Fake Invoices, Fake Emails, Now Fake People?

Remember simpler times when business scams were things like fake invoices for printer toner? No one knows how much toner is used or who ordered a renewal so Accounts Payable just paid the invoices until Audit noticed the discrepancy. Easy to guard against. More recent BEC scams convincing a company to wire funds to illegitimate destinations seem quaint now that we know how to protect against them. But faking an entire human to compromise hiring processes seems far from quaint.

We have already seen stories about scammers with false online personas and CVs getting jobs at victim companies. Once in, they steal whatever valuable data they can. We don’t know how pervasive the issue is, but last year we uncovered two organized networks supporting these attacks. You don’t setup organized networks without a lot of profit opportunity.

Here is a report of another company who faced two deepfake job applicants in two months! The hirer is a cybersecurity expert working for a cybersecurity company so their paranoia is turned up to high. Both fake applicants were caught before being hired — but after several steps in the default HR process.

The fake applicants were only discovered in the video interview process. They used deepfake technologies to alter their appearance in the video to appear European where they claimed to be from, but their accents were Asian raising questions in the interviewer mind. With elevated paranoia, the interviewer started probing to determine the legitimacy of the applicants. Being familiar with ChatGPT, the interviewer also determined that the applicants were relying on the AI service to answer technical questions. It was only because the interviewer had a special set of skills that the deepfaked applicants were discovered before they could effect harm.

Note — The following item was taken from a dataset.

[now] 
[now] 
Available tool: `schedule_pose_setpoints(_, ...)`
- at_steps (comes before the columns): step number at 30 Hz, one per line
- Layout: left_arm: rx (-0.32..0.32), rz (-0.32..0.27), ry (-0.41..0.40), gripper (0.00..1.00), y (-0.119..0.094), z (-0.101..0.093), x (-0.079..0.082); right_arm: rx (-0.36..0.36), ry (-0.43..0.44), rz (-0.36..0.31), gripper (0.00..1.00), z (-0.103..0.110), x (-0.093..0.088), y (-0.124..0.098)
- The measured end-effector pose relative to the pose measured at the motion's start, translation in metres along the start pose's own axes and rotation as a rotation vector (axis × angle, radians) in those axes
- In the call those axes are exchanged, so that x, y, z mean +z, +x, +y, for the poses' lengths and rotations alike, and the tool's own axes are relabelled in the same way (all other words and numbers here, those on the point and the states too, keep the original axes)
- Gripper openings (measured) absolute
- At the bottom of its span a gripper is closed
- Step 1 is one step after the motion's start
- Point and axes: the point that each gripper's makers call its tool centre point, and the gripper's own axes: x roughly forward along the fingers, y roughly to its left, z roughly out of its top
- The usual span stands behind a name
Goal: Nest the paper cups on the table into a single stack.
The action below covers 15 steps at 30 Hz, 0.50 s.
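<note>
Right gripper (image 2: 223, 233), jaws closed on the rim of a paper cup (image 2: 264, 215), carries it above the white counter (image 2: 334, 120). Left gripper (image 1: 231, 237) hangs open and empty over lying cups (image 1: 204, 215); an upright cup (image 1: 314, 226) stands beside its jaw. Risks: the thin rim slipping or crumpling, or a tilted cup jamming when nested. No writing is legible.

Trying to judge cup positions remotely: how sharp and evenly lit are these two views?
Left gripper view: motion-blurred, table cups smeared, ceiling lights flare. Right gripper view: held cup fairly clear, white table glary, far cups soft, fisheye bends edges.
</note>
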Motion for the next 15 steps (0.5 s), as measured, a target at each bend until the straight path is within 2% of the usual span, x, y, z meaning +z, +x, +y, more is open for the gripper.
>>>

What should we learn from this?

– This company is very small: In today’s cybercrime landscape, everyone is a potential target.

– There is no cost to creating false online personas. You cannot blindly trust anything you see online.

– Deepfake technology is widely available: You cannot blindly trust anything you see online.

– AI LLMs are at least as good as your newest employees: Basic capability skill tests are pointless. You should be interviewing for skills demonstrating ability to grow in the job, work with a team, be valuable in the future.

– Your HR hiring process reduces the volume of applicants to a manageable amount, not as a reliable filter for capabilities. You need additional controls for hiring.

– The interviewer was a suitably paranoid security expert: you can’t rely on people to guard against thousands of potential attackers. You need additional controls for hiring.

Relatively cheap email encouraged scammers to develop profitable phishing techniques. With AI support, scammers are leveraging relatively cheap humans for the next wave of cybercrime. Are you ready?